Wilco Dijkstra <Wilco.Dijkstra@arm.com> writes:
> Hi Richard,
>
>> I'm just concerned that here we're using the same explanation but with
>> different numbers.  Why are the new numbers more right than the old ones
>> (especially when it comes to code size, where the trade-off hasn't
>> really changed)?
>
> Like all tuning/costing parameters, these values are never fixed but change
> over time due to optimizations, micro architectures and workloads.
> The previous values were out of date so that's why I retuned them by
> benchmarking different values and choosing the best combinations.
>
>> It would be good to have more discussion of why certain numbers are
>> too small or too high, and why 8 is the right pivot point for -Os.
>
> You mean add more discussion in the comment? That comment is already overly
> large and too specific - it would be better to reduce it.
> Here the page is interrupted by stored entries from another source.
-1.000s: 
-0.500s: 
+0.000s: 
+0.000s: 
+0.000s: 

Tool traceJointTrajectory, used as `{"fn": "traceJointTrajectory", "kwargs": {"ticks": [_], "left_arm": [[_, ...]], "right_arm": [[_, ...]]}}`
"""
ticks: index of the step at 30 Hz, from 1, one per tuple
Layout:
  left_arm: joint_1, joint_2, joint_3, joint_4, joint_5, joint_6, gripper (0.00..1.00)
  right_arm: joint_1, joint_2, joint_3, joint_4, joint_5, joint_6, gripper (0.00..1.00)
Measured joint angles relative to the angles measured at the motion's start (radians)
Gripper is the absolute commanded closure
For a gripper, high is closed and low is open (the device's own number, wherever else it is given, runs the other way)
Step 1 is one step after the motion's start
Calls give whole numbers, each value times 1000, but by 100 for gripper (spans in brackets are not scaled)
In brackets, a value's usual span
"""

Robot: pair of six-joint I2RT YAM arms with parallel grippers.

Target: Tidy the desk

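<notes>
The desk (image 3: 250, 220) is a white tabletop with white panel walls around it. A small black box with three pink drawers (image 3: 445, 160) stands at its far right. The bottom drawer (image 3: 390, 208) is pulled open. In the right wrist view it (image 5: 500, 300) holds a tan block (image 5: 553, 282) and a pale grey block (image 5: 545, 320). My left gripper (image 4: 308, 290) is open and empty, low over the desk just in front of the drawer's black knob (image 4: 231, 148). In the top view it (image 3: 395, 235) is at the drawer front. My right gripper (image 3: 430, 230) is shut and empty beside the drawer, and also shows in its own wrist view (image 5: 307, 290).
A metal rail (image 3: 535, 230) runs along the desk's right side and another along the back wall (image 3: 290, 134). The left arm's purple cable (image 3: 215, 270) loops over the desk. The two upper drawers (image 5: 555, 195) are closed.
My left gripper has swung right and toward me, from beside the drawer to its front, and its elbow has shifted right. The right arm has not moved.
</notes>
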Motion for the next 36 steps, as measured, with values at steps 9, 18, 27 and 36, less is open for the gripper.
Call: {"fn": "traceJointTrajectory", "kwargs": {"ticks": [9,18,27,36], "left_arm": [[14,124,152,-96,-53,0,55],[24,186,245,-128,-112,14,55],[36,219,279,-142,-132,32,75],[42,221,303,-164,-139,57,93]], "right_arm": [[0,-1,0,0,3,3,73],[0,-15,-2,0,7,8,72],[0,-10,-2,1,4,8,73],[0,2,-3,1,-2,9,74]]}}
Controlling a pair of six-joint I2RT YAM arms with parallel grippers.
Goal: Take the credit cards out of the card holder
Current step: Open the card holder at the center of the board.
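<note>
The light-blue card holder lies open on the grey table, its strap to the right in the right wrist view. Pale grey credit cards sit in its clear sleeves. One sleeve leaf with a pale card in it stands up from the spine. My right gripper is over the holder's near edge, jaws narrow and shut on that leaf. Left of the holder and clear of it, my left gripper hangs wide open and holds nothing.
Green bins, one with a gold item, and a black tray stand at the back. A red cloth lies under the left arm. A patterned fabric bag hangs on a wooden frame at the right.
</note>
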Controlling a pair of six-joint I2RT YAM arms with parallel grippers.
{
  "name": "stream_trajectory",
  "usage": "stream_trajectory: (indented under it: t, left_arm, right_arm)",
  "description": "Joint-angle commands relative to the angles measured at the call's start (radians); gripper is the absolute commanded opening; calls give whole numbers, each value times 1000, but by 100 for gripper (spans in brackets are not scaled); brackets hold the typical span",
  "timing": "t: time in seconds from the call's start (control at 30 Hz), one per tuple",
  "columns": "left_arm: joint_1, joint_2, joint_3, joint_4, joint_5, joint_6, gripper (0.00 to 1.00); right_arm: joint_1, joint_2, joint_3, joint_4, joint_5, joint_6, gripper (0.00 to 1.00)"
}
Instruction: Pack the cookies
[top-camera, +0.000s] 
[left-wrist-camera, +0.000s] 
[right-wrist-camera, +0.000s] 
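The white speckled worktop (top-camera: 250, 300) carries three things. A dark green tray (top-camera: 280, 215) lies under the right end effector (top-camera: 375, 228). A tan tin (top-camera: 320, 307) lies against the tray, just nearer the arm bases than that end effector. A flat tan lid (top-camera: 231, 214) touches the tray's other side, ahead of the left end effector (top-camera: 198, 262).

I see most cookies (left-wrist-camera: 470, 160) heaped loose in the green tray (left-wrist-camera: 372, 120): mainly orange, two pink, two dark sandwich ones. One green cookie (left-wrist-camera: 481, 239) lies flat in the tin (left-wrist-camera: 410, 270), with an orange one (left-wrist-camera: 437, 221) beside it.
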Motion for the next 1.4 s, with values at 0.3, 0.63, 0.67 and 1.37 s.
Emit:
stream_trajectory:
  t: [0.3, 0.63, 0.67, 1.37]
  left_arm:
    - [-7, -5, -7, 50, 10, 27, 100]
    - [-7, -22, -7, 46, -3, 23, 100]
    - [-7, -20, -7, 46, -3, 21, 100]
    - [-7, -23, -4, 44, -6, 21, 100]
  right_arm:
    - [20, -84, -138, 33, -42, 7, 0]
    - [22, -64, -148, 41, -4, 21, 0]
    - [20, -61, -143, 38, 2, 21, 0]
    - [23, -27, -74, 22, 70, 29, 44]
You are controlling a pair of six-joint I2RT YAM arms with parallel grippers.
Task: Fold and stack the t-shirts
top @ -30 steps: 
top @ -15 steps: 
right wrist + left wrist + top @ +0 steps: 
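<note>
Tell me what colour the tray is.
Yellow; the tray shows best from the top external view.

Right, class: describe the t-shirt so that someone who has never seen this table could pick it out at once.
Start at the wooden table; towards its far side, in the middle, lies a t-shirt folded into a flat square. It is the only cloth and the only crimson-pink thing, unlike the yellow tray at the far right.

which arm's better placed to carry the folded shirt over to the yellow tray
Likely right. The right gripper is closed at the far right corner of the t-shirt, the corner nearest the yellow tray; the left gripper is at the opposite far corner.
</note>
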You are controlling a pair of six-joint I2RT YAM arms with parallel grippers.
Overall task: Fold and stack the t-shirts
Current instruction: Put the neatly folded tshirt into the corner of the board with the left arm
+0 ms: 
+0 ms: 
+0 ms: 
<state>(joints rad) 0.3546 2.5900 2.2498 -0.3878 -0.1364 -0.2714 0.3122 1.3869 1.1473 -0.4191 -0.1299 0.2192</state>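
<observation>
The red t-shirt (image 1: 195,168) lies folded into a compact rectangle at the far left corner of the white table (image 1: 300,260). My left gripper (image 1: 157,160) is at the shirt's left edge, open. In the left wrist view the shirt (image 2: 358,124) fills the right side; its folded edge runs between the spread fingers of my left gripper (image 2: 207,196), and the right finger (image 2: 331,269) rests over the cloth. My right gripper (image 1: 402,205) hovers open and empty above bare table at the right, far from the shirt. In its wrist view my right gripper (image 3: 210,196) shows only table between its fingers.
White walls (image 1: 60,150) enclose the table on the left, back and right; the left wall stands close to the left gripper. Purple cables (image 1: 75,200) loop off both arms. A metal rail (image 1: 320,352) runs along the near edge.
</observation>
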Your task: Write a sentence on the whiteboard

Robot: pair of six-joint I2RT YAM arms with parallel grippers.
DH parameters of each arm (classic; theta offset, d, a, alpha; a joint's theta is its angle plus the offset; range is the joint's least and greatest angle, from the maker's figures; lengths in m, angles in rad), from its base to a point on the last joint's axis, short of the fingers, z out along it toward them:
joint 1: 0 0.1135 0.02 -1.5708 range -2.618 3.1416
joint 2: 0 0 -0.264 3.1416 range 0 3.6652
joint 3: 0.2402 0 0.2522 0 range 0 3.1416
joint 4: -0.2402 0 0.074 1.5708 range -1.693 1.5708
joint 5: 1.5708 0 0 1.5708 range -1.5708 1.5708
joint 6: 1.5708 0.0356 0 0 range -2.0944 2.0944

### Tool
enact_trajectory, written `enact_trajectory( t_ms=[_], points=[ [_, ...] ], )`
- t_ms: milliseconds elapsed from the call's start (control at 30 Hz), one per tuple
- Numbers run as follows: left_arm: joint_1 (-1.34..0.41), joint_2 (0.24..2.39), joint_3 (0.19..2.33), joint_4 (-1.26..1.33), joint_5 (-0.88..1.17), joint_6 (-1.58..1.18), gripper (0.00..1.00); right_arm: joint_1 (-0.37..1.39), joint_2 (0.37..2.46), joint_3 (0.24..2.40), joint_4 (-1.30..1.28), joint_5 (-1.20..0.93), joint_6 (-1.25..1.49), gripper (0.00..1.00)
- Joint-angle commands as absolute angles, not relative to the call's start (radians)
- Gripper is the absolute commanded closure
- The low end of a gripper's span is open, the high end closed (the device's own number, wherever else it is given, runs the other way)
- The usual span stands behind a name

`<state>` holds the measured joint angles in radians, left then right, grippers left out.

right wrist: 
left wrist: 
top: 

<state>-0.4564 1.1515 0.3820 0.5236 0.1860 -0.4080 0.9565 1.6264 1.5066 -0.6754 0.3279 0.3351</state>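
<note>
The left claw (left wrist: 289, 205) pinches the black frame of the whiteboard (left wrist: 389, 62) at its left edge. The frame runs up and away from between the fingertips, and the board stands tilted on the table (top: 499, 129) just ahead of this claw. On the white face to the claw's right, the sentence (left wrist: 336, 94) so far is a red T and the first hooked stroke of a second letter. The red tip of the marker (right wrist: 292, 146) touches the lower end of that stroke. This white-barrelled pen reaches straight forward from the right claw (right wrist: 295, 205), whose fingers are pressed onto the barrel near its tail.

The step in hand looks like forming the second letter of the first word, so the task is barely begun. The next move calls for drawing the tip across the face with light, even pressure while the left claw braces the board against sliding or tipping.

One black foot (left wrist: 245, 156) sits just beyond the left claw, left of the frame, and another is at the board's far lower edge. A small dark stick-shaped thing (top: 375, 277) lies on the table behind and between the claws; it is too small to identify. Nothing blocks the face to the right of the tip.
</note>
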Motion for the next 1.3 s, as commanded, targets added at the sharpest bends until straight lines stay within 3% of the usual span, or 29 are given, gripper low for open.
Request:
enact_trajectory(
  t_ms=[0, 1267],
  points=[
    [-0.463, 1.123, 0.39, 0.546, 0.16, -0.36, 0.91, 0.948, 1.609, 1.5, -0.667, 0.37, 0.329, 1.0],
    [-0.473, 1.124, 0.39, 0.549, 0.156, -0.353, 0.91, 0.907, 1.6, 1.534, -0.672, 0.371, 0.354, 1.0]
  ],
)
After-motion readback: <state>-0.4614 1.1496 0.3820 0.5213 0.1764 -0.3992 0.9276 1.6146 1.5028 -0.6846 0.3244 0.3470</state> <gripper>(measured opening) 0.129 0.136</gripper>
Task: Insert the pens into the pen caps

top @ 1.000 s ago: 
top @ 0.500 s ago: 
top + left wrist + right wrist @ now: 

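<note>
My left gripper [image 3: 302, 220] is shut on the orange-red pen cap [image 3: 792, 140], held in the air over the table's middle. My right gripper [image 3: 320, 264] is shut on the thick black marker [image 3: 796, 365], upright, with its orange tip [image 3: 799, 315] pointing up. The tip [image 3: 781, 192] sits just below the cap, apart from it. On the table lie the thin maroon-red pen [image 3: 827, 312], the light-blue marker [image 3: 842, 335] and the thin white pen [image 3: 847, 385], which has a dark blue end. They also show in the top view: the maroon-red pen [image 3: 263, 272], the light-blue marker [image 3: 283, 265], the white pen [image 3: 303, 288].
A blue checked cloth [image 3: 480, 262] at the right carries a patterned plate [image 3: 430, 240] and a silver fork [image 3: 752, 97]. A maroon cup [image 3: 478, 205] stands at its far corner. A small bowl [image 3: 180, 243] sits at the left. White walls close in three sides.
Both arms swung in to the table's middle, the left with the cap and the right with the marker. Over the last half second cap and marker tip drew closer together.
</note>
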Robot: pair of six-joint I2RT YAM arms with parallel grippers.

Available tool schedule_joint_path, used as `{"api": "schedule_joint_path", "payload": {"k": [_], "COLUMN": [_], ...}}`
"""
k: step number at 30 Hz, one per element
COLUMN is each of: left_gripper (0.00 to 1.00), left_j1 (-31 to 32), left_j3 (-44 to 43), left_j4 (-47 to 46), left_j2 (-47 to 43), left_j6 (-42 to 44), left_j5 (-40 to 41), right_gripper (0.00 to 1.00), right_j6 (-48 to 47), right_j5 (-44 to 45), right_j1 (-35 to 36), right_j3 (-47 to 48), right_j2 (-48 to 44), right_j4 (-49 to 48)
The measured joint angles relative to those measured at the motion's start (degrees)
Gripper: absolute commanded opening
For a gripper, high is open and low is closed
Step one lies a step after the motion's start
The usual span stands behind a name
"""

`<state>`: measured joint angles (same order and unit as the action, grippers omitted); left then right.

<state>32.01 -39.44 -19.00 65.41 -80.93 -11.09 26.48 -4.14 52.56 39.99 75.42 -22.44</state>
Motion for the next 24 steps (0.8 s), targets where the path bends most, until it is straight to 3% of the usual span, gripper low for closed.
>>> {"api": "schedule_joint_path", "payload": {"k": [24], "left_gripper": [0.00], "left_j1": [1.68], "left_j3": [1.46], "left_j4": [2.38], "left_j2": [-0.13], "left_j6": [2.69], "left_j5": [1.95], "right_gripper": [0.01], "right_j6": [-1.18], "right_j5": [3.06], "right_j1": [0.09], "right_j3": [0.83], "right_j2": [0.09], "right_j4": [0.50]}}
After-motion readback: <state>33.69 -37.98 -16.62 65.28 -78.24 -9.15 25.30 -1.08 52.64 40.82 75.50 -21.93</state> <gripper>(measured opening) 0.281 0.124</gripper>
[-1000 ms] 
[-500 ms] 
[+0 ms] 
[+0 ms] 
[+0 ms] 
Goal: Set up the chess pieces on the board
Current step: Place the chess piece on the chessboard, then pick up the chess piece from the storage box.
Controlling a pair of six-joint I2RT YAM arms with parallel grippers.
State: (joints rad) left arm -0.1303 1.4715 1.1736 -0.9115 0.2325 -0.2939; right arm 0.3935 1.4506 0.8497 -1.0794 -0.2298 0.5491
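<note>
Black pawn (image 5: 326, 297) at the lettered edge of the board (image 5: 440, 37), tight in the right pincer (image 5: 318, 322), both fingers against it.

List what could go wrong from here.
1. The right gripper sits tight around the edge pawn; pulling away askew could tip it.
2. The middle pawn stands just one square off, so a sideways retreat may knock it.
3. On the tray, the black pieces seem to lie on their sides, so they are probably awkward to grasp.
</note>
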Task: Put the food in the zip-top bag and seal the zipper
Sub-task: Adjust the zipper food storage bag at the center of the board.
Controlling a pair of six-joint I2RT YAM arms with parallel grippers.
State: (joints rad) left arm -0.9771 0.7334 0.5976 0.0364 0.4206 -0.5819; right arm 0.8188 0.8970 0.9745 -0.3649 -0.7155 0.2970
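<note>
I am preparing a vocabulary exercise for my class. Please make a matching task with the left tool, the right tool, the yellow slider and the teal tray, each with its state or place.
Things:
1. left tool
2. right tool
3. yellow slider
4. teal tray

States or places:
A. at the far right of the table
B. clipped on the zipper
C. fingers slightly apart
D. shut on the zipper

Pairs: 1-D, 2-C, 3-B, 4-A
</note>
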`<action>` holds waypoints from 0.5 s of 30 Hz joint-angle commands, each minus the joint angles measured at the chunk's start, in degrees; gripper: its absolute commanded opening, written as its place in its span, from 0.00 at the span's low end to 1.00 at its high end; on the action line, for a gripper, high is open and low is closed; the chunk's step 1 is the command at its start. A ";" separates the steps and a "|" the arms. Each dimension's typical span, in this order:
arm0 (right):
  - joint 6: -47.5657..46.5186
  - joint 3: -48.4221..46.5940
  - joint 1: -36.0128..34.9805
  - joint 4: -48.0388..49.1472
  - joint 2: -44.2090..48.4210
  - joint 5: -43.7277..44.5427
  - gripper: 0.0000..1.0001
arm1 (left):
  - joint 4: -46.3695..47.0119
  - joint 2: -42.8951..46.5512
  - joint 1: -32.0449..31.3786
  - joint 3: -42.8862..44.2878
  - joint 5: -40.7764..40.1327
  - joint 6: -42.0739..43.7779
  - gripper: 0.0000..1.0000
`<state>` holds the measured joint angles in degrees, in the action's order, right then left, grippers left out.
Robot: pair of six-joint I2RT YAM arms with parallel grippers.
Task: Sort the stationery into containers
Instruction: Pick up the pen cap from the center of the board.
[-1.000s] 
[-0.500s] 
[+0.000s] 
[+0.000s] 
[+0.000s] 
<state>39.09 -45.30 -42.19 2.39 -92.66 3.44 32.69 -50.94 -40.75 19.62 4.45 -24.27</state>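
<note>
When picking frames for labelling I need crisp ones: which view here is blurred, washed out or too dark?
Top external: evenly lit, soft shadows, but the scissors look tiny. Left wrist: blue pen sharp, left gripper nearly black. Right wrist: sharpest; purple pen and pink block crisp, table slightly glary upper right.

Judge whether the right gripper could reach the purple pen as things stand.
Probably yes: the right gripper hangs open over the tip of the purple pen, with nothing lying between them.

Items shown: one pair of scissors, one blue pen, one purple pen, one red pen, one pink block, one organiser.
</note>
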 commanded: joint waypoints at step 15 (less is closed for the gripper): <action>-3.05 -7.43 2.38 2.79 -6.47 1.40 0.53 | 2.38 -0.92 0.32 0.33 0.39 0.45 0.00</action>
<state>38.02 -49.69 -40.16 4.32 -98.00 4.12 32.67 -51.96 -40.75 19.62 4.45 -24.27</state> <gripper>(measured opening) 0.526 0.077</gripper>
The -Os value was never
> tuned, and 8 turns out to be faster and smaller than GCC's default.

The problem is that you're effectively asking for these values to be
taken on faith without providing any analysis and without describing
how you arrived at the new numbers.  Did you try other values too?
If so, how did they compare with the numbers that you finally chose?
At least that would give an indication of where the boundaries are.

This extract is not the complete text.